• **Problem description**: From the entries that follow, reproduce exactly and only the lines from the line with "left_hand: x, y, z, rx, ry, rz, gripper" to the line with "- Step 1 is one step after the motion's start", endpoints included.

• **Information**:
......
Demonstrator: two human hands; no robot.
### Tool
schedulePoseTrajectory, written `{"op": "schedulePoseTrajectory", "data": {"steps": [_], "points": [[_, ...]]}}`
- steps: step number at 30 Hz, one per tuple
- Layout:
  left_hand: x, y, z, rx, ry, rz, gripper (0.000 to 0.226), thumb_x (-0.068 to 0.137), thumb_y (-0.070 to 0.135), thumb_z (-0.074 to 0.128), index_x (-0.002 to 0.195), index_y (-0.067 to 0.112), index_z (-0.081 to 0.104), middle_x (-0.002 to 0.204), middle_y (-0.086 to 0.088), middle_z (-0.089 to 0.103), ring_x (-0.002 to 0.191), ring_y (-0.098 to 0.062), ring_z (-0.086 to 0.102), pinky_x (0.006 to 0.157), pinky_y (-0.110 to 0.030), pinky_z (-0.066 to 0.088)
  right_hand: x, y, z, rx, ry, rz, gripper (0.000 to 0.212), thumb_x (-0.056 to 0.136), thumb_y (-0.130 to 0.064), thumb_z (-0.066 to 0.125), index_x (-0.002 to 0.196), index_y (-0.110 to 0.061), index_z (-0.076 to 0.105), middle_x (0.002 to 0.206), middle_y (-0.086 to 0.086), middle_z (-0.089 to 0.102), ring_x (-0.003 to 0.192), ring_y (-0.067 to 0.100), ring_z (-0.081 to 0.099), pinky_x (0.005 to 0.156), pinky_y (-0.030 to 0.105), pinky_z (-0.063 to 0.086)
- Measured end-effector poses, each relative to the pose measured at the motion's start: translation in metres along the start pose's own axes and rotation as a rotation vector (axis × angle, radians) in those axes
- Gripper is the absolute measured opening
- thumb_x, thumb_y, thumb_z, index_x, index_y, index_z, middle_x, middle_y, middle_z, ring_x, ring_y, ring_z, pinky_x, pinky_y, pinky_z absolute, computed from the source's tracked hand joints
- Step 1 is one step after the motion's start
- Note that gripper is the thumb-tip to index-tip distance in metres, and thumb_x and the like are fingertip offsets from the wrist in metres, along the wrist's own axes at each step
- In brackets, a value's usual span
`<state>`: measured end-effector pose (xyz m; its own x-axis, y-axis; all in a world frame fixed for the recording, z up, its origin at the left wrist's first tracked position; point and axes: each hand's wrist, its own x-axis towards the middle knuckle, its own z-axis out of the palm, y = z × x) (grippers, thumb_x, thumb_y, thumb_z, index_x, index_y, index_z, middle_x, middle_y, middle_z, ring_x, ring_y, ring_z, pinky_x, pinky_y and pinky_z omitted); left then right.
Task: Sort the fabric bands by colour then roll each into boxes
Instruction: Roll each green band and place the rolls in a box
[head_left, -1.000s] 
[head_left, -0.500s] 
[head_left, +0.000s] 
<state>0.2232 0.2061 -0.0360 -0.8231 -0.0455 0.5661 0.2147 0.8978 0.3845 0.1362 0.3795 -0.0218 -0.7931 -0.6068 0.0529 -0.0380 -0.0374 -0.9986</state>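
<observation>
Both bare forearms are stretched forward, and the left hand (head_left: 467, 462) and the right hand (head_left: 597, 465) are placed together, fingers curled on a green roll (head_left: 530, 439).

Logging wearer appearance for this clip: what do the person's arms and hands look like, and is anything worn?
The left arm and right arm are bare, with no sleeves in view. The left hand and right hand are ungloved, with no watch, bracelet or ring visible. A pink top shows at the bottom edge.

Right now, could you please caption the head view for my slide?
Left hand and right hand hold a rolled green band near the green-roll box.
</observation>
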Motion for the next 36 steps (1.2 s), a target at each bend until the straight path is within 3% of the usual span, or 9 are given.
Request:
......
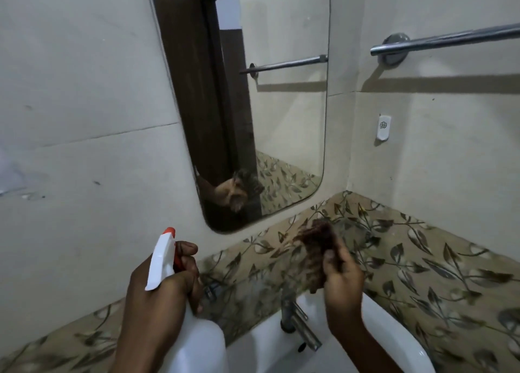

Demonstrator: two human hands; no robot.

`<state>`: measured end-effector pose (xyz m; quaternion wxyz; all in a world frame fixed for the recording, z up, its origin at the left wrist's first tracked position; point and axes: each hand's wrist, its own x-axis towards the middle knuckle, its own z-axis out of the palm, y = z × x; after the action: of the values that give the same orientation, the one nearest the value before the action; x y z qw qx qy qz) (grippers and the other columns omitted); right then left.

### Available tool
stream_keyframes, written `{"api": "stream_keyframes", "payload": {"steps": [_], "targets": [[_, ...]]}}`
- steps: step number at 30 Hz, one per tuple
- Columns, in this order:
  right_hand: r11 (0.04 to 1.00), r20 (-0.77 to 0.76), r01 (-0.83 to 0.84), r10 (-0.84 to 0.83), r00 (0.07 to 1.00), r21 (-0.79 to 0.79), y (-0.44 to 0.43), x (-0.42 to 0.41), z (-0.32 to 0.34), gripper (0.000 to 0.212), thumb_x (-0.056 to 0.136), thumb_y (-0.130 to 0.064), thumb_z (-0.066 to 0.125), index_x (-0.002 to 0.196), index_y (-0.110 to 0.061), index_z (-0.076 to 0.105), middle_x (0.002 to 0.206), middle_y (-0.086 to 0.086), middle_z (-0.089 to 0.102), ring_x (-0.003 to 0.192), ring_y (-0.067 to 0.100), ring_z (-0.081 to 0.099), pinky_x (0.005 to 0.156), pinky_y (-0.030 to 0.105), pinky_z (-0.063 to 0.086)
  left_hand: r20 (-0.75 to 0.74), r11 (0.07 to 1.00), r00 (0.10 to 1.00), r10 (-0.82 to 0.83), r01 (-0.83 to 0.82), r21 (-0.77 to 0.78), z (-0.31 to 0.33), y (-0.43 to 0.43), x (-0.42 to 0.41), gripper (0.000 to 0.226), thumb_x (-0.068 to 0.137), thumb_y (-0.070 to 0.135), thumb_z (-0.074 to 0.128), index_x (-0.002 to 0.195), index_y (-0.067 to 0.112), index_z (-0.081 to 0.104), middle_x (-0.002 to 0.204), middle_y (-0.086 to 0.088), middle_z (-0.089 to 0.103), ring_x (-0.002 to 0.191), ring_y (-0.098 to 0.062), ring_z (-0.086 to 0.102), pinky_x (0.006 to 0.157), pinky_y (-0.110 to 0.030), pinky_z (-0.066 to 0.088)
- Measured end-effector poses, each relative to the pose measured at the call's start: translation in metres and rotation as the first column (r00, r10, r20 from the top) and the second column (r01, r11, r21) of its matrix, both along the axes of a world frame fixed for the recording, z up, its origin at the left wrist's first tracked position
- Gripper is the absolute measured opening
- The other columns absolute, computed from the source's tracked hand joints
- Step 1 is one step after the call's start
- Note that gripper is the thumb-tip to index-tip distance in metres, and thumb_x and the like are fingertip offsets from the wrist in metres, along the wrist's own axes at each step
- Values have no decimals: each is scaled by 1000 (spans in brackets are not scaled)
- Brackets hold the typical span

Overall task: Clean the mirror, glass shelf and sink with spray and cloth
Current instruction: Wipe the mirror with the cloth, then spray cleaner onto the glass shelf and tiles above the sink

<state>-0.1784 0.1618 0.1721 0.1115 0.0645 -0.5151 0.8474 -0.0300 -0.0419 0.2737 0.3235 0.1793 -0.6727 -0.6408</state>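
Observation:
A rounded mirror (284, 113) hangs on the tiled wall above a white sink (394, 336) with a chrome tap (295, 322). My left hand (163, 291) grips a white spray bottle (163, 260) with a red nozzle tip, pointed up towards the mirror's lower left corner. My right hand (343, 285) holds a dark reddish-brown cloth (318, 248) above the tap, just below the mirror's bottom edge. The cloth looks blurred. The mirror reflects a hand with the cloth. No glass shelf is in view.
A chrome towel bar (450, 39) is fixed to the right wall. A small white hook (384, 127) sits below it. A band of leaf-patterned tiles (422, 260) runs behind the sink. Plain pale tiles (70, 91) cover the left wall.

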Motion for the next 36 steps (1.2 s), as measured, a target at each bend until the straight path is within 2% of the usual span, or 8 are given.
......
• **Response**:
  left_hand: x, y, z, rx, ry, rz, gripper (0.000 to 0.226), thumb_x (-0.068 to 0.137), thumb_y (-0.070 to 0.135), thumb_z (-0.074 to 0.128), index_x (-0.002 to 0.195), index_y (-0.067 to 0.112), index_z (-0.081 to 0.104), middle_x (-0.002 to 0.204), middle_y (-0.086 to 0.088), middle_z (-0.089 to 0.103), ring_x (-0.002 to 0.191), ring_y (-0.098 to 0.062), ring_z (-0.086 to 0.102), pinky_x (0.006 to 0.157), pinky_y (-0.110 to 0.030), pinky_z (-0.066 to 0.088)
  right_hand: x, y, z, rx, ry, rz, gripper (0.000 to 0.212), thumb_x (-0.056 to 0.136), thumb_y (-0.130 to 0.064), thumb_z (-0.066 to 0.125), index_x (-0.002 to 0.196), index_y (-0.110 to 0.061), index_z (-0.076 to 0.105), middle_x (0.002 to 0.206), middle_y (-0.086 to 0.086), middle_z (-0.089 to 0.102), ring_x (-0.003 to 0.192), ring_y (-0.067 to 0.100), ring_z (-0.081 to 0.099), pinky_x (0.005 to 0.156), pinky_y (-0.030 to 0.105), pinky_z (-0.063 to 0.086)
- Measured end-effector poses, each relative to the pose measured at the motion's start: translation in metres along the start pose's own axes and rotation as a rotation vector (axis × angle, radians) in those axes
- Gripper is the absolute measured opening
- thumb_x, thumb_y, thumb_z, index_x, index_y, index_z, middle_x, middle_y, middle_z, ring_x, ring_y, ring_z, pinky_x, pinky_y, pinky_z absolute, computed from the source's tracked hand joints
- Step 1 is one step after the motion's start

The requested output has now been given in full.